Dirk Hartford, a freelance journalist and former editor of Cosatu News, predicted recently the congress could have radical implications for South African politics should Numsa follow through on its threats to walk away from the alliance.
Writing for the Mail & Guardian on the day of Mandela's death, Hartford said:
"It will be the first time ever that an organised workers' congress of this size, representing more than 320 000 industrial workers, will meet to decide on the most fundamental question facing the liberation movement for a century: in whose interests is the struggle, the rich or the poor? The 1% or the 99%? The capitalists or the workers?
"The workers who will decide are representatives of the largest, most militant and most experienced trade unions in the country. Numsa is organised in all the key sectors of the industrial economy, including the sophisticated, foreign-owned motor manufacturing sector. If the labour movement had an equivalent meeting to a gathering of the 'captains of industry', a Numsa congress could well fit the bill."
Fate of Vavi
Numsa's other "urgent matters" would most likely include the fate of suspended Cosatu secretary general Zwelinzima Vavi, as well as a recent spat with the third alliance leg, the South African Communist Party (SACP).
Numsa is challenging Vavi's suspension in court.
Mere hours before Mandela died, the SACP's Solly Mopaila called a press conference to announce a slew of allegations, this time involving supposed financial impropriety against Numsa.
Three days after Mandela's death, the SACP called on the union to stick it out and stay together, in the former president's name.
"Their [Mandela's] generation struggled to build and cement the unity of our alliance and we therefore owe it to the memory of Cde Madiba to preserve the unity of our alliance," the SACP said in its newsletter, Umsebenzi Online.
But Numsa's issues with the alliance go deeper than mere personal spats, and this week will shed some light on whether calls for unity will be enough to paper over the cracks.

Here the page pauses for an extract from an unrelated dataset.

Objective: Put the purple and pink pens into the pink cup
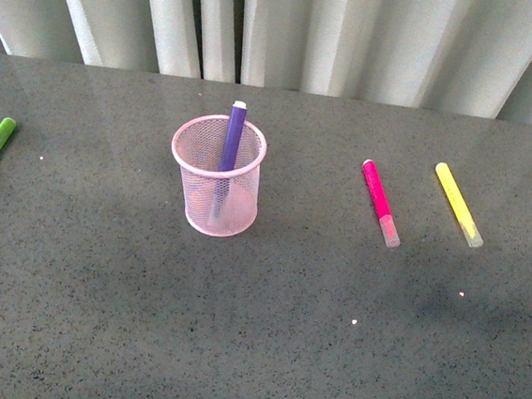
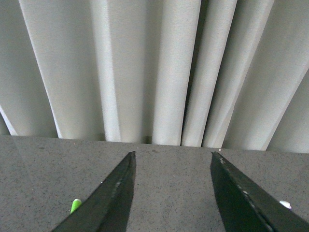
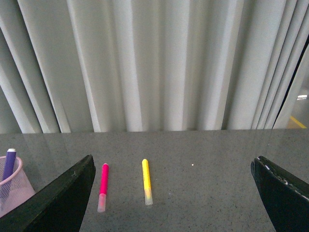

Numsa wants the ANC to scrap the National Development Plan (NDP) in its entirety before the elections. It also wants the party to swing leftwards and adopt radical policies on the economy, including the nationalisation of key sectors, a banning of labour brokers and the end of e-tolls.
But Numsa's statement suggests the union will keep its debates tidy, and no factional material will be allowed during the plenary congress sessions.
Ngobese said congress rules "prohibit the distribution of any material or pamphlets that are divisive, factional, or not sanctioned by the special national congress steering committee.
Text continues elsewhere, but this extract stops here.